Skipping the step to mash your tuna

You may have a go-to recipe for tuna salad with all the proper ingredients to make it taste epic, but you might be missing a fundamental step in the tuna salad process. For this tip, we turned to the tuna salad recipe Maren Epstein crafted for Mashed. This recipe is deceptively simple, requiring only a few ingredients to pack a lot of flavor, but what really sets it apart is its method. When making tuna salad, you may think it's better to leave your tuna in large chunks for bigger bites, but Epstein tells you to try it a different way. Instead, mash and flake your tuna smaller so that the sauce can be properly absorbed into the fish. 


To get your tuna as small as possible, use a fork and a shallow bowl to really get in there with some elbow grease. If you have a potato masher, you could also use it to help flatten and smooth out your tuna. Just remember: The finer you get your flaked tuna, the more flavor it will absorb. 

Forgetting to pan-fry your tuna - it doesn't always have to be soft!

Canned tuna is already cooked, but that doesn't mean you can't cook it again.
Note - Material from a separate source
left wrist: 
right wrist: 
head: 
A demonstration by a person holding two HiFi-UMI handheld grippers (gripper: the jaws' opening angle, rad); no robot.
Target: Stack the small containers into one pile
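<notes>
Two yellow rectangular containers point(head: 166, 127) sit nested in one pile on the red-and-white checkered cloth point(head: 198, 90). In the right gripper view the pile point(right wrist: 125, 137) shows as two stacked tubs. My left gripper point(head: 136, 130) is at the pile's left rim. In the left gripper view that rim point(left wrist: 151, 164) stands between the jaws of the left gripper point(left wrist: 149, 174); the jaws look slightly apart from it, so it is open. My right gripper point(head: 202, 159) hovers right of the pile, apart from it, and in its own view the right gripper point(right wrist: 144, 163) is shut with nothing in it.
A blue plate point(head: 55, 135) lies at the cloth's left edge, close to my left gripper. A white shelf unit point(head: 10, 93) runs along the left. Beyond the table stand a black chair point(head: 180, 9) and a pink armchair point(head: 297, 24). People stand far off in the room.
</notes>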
For Chowhound's Spanish-Inspired Tuna Patty recipe, developed by chef A.J. Forget, you pan-fry the tuna for deliciously crispy results. This pan-frying technique helps impart a new, satisfying texture to an otherwise soft protein, breathing fresh life into a pantry staple. 


In Forget's recipe, you combine the canned tuna with eggs, breadcrumbs, and a number of seasonings in a bowl. The formula mimics that of a meatball or meatloaf recipe, where eggs and breadcrumbs work as binders to create a whole patty. That said, this recipe is fluid, letting you add whatever seasonings or spices you like. Once the patties are formed, you fry them off until crispy on the exterior and chewy on the interior — aka the best of both worlds. But this can apply to many types of tuna recipes. Perhaps you're making rice bowls and want crispy tuna on top, or maybe you're going for a tuna and potato hash. The end goal is the same: Don't be afraid to bring some heat to your tuna.